Task directions: Please read the records below and return each line holding the string "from".

Items listed in a dataset:
********
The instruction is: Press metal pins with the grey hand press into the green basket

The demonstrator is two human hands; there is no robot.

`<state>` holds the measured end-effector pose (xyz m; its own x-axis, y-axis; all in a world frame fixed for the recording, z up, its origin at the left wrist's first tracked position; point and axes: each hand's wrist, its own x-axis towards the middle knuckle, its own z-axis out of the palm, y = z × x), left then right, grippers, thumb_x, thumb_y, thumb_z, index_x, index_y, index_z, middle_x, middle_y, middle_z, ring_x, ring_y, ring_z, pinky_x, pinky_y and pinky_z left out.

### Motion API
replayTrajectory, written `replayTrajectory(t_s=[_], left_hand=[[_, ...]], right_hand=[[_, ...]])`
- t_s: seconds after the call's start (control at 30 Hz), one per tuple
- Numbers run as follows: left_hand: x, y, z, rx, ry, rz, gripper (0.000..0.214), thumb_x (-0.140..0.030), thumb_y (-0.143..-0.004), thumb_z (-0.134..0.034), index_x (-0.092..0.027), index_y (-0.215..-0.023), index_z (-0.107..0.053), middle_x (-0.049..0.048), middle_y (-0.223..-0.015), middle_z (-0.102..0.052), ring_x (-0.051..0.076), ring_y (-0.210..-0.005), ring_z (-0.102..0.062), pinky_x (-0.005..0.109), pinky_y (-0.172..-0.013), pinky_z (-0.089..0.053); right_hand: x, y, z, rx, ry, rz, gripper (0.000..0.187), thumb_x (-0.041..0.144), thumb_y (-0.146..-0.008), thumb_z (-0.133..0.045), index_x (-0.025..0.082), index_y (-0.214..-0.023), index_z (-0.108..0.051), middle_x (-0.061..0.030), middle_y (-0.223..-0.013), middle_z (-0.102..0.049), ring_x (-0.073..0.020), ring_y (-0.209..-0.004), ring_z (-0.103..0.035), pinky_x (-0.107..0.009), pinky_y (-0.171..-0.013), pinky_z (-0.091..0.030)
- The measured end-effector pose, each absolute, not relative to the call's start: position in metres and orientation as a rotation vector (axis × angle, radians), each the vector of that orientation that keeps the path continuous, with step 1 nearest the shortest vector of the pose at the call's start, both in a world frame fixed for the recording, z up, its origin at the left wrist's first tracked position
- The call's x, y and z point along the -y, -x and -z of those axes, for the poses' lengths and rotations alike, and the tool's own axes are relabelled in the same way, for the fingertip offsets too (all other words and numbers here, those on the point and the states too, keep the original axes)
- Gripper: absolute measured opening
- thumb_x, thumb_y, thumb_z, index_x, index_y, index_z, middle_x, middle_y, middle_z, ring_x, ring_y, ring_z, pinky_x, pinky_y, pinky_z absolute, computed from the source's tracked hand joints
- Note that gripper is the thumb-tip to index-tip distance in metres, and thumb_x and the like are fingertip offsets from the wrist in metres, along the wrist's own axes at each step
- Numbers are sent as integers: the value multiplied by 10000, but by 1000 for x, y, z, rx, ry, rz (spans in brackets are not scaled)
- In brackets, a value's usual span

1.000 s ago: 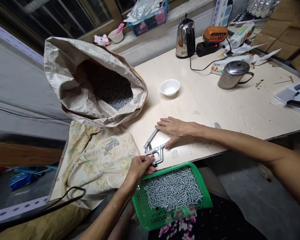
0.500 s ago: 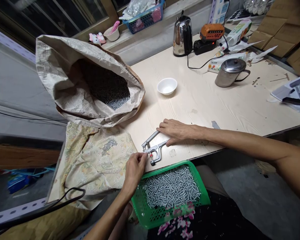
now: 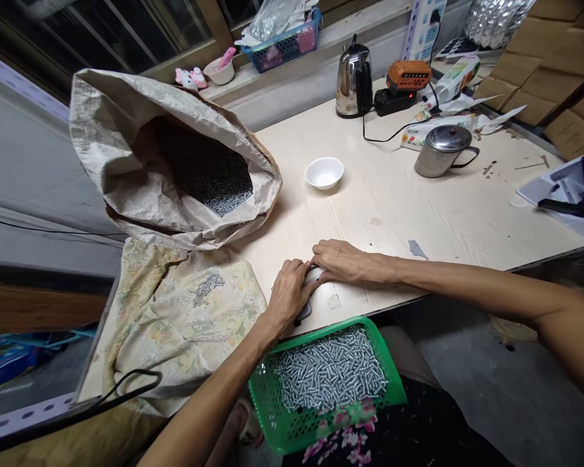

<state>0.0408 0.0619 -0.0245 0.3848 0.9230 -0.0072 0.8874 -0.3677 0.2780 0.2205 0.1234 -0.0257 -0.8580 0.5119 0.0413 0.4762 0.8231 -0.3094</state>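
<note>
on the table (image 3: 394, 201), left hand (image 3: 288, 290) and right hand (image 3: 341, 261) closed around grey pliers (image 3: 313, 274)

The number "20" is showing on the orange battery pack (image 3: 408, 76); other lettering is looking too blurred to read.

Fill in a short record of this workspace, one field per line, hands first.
Left hand: left hand curled over a gray tool, hiding most of it
Right hand: right hand beside the left, at the tool; exact grip hidden
Near edge: green basket holding many small metal pieces
Left side: patterned cloth with a small pile of metal pieces; open sack behind it
Beyond hands: white bowl
Back right: kettle, orange battery, lidded metal mug
</note>
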Motion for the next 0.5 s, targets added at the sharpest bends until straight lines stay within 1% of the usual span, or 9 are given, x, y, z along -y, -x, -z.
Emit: replayTrajectory(t_s=[0.03,0.1,0.2,0.27,0.3,0.37,0.4,0.43,0.5], left_hand=[[-60,-41,25,-1613,-2405,-242,193,-328,-921,-549,-168,-996,-624,64,-898,-613,222,-891,-534,355,-790,-482],[-59,-42,25,-1622,-2409,-257,194,-313,-943,-510,-167,-911,-632,60,-853,-610,213,-867,-540,340,-769,-482],[-60,-41,26,-1632,-2419,-221,197,-312,-943,-512,-167,-911,-641,62,-846,-626,213,-871,-558,343,-773,-499],[-59,-39,28,-1662,-2426,-254,202,-323,-918,-558,-160,-1008,-635,86,-958,-654,233,-948,-572,378,-825,-515],[-56,-38,30,-1682,-2434,-301,238,-321,-908,-577,-155,-1072,-619,109,-1065,-650,248,-1021,-568,405,-872,-513],[-45,-39,35,-1710,-2470,-422,293,-289,-909,-574,-157,-1171,-578,151,-1292,-565,279,-1186,-517,462,-968,-482],[-37,-41,39,-1711,-2493,-473,290,-263,-919,-554,-165,-1191,-567,159,-1369,-510,289,-1253,-478,482,-1004,-462],[-29,-44,42,-1709,-2513,-509,280,-240,-929,-530,-173,-1199,-561,162,-1415,-469,295,-1302,-441,497,-1027,-446],[-13,-53,50,-1700,-2531,-552,272,-222,-939,-504,-185,-1203,-556,162,-1440,-447,305,-1344,-404,521,-1044,-432]], right_hand=[[-122,-219,27,2887,769,-431,261,376,-926,-567,131,-873,-641,-79,-850,-600,-197,-823,-488,-320,-745,-391],[-121,-216,31,2894,752,-413,254,335,-953,-525,140,-833,-636,-68,-816,-603,-188,-791,-487,-313,-729,-385],[-123,-216,35,2881,743,-401,248,337,-953,-523,145,-844,-635,-70,-830,-609,-188,-791,-488,-317,-732,-387],[-127,-221,36,2842,719,-399,271,399,-918,-576,137,-956,-633,-93,-925,-616,-204,-853,-494,-328,-757,-397],[-130,-224,37,2819,698,-405,343,443,-892,-603,130,-1030,-620,-110,-990,-612,-215,-893,-495,-335,-772,-403],[-136,-230,38,2786,672,-431,467,492,-878,-605,116,-1152,-574,-135,-1081,-596,-227,-941,-493,-341,-788,-408],[-139,-231,40,2775,685,-436,463,476,-897,-583,113,-1183,-559,-138,-1096,-594,-226,-942,-494,-340,-788,-405],[-142,-232,42,2768,724,-424,412,431,-920,-559,117,-1187,-560,-134,-1092,-598,-223,-933,-494,-337,-783,-398],[-147,-230,46,2766,834,-348,245,293,-948,-516,135,-1114,-601,-114,-1040,-613,-217,-904,-487,-332,-768,-376]])
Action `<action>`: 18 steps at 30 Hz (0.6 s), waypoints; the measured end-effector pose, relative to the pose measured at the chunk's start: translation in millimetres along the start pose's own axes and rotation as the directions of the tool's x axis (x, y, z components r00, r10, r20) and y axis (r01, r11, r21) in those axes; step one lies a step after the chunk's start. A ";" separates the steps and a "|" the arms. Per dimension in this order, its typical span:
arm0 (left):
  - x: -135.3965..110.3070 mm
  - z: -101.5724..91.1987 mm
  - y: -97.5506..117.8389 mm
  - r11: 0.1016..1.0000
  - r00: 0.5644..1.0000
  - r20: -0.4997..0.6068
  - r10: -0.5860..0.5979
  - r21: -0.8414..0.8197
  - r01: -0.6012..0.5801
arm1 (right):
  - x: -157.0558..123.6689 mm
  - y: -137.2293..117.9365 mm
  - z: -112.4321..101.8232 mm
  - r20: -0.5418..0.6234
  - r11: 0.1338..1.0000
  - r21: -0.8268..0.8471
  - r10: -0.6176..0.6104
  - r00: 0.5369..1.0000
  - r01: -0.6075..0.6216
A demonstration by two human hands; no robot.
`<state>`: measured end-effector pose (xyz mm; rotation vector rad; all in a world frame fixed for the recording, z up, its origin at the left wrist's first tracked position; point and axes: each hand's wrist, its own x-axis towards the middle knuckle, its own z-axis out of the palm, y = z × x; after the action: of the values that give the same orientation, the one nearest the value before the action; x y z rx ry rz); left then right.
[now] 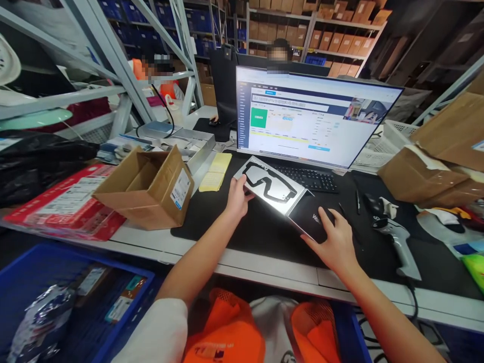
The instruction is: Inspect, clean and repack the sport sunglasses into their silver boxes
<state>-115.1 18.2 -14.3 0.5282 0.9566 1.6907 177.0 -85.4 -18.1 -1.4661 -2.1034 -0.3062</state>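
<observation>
We grasp a flat, oblong, glossy box (270, 184) at both ends, tilted above the smooth black desk mat (204, 212): our left hand (237, 198) pinches its left end, and our right hand (335, 237) clasps the black panel (308, 214) at its right end. The box's silver face throws back a bright glare; printed on it we see a thick black outline shaped like eyewear, with lettering along the far edge. The panel bears pale letters, partly hidden by our fingers. The box blocks our view of part of the keyboard (310, 179), and a lit monitor (313, 116) rises behind. To the left stand a pad of yellow paper (215, 172) and an open cardboard carton (151, 189); to the right lies a pale grey scanner (399, 247). Lower left, a blue plastic crate (124, 317) holds a crinkled, shiny bag (45, 322)
</observation>
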 end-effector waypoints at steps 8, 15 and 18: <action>-0.1 -4.6 12.7 0.987 0.988 -0.025 0.153 0.051 -0.152 | 4.8 -4.8 3.8 0.112 0.995 -0.094 -0.012 0.994 0.023; 1.2 -5.9 10.7 0.971 0.981 -0.031 0.191 0.150 -0.184 | 19.3 -23.9 9.0 0.189 0.995 -0.097 0.011 0.982 0.008; 0.8 -4.4 -1.0 0.976 0.994 0.000 0.106 0.194 -0.104 | 20.8 -13.8 8.5 0.176 0.999 -0.006 0.032 0.984 -0.031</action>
<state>-118.0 17.5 -17.7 0.7099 1.1253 1.7044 156.5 -70.1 -11.7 -1.5778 -2.2154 -0.1737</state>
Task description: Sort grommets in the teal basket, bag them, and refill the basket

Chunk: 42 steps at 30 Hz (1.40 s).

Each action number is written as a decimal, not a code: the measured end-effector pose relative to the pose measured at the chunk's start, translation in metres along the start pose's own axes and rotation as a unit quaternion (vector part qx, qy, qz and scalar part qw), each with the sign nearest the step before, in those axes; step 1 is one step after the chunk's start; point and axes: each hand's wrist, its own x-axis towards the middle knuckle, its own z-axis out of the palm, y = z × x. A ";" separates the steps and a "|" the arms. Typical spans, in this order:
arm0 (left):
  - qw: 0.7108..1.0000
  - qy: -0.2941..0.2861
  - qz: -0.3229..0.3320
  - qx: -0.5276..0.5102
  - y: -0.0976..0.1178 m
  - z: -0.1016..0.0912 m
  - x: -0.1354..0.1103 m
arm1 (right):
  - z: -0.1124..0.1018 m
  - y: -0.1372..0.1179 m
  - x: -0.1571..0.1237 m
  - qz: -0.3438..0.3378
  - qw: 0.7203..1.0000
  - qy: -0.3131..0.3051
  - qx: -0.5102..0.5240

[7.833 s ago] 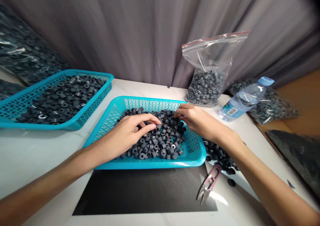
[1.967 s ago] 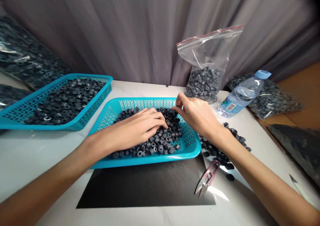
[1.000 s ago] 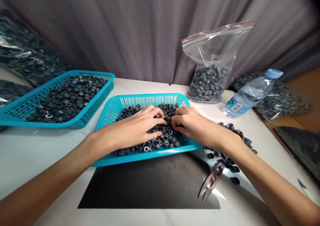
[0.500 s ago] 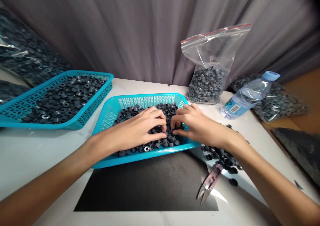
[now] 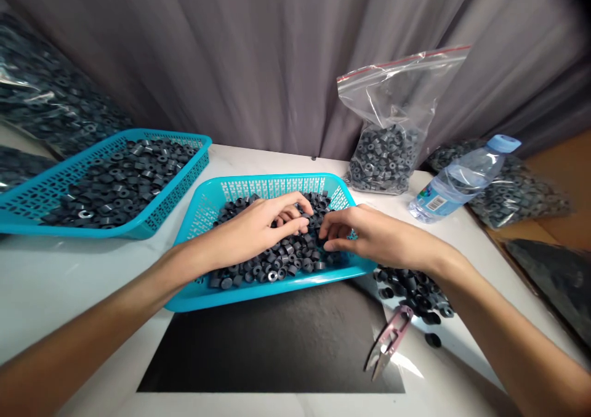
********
Solution for this problem:
- thumb_x, thumb_y, thumb_z, index_x, index_y, index_z, middle_x, middle_y, middle_z, ring_x, ring_y, ring_z, pinky_x, pinky_y, pinky_z absolute, computed from the source's tracked hand joints
- Note that gripper is the thumb-tip to index-tip distance in metres, and thumb_x and the like are fingertip offsets from the wrist in metres, along the wrist's own axes at each step

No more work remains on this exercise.